Geronimo shook his head. When he was a medicine man, he had tried in vain to see the visions that should appear to all shamans. Though he was no longer a shaman, visions came now.
He saw that long past day when he had stolen Delgadito's war horse to fight a duel of stallions with the son of Ponce. Again he went with Delgadito on the raid, and saw the two Papagoes who had come to steal horses. Once more he lived in his mother's wickiup, and knew the love that had warmed him there. Next followed his happy days with Alope, but not the massacre at Kas-Kai-Ya.
Then the battle that avenged the massacre, the ambush of the California Volunteers in Apache Pass, and the battles that had been since.
He thought of all that had passed since his first fight with the two Papagoes.
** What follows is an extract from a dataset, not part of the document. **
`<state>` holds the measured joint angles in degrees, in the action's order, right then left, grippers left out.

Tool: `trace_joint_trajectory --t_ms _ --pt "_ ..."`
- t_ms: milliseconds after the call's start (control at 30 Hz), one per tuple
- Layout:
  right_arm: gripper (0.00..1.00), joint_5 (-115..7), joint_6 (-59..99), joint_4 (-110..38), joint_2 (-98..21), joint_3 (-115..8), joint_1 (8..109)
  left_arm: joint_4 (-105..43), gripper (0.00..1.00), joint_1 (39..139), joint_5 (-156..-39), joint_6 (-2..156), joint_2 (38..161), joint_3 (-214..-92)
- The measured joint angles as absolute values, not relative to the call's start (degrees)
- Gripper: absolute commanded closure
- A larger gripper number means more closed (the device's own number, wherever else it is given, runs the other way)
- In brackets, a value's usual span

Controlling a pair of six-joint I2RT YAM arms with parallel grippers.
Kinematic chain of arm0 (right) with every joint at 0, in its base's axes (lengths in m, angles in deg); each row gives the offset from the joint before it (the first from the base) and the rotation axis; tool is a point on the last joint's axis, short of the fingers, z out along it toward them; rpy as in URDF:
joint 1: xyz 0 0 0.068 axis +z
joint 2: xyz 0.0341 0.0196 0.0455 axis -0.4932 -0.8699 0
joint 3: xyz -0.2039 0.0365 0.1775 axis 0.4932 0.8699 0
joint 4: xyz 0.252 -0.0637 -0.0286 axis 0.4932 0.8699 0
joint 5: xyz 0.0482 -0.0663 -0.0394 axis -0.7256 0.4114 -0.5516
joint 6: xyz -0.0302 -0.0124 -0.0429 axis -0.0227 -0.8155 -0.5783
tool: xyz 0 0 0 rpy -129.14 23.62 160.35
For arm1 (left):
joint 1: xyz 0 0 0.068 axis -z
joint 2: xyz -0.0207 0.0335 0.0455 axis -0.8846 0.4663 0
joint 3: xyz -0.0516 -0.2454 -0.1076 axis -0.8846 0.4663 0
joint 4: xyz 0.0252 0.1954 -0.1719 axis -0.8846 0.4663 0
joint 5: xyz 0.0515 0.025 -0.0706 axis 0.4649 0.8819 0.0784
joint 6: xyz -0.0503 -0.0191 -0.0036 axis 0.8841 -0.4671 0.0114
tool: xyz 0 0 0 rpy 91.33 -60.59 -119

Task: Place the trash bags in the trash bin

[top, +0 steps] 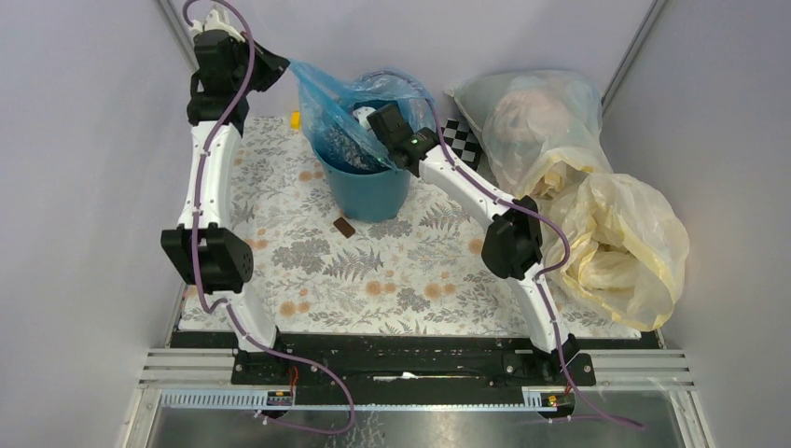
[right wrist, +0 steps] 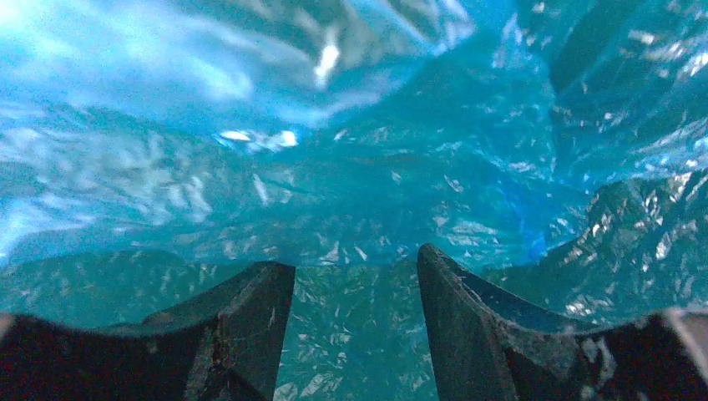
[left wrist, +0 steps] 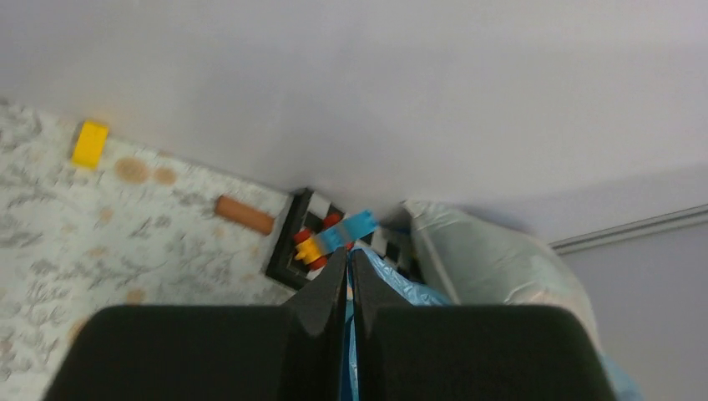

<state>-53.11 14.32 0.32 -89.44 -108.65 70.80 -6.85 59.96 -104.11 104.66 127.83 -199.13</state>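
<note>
The teal-blue trash bin [top: 368, 191] stands on the floral mat at the back centre. The thin blue trash bag [top: 328, 103] sits in its mouth, its upper edge stretched up and to the left. My left gripper [top: 278, 67] is shut on that edge, high at the back left; in the left wrist view blue film [left wrist: 392, 280] runs between the closed fingers [left wrist: 326, 288]. My right gripper [top: 371, 121] is open and pushed down inside the bag over the bin. The right wrist view shows only crinkled blue bag [right wrist: 351, 167] round its spread fingers [right wrist: 451, 317].
A clear bag stuffed with items [top: 532, 117] and big pale-yellow bags [top: 620, 247] lie at the right. A checkered board [top: 464, 140] with toy bricks [left wrist: 334, 238] lies behind the bin. A brown piece [top: 344, 227], a yellow block [left wrist: 89, 144] and an orange cylinder [left wrist: 245, 215] lie on the mat.
</note>
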Motion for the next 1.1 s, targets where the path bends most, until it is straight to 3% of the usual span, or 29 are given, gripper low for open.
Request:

Geronimo had been twelve years old then. He was fifty-eight now. He had known forty-six years of war.
More visions came. Geronimo saw old Mangus Coloradus, leaving the Mimbreno village to surrender to the white man. He saw Cochise, who fought fiercely for ten years after the death of Mangus Coloradus but finally gave in too.
No more visions appeared. Geronimo turned to Naiche, who sat beside him.
"You told me that you long to see your wife, your children, your relatives," he said.
"I do," said Naiche. "Have you no wish again to visit your blood kin?"
"No one awaits me—"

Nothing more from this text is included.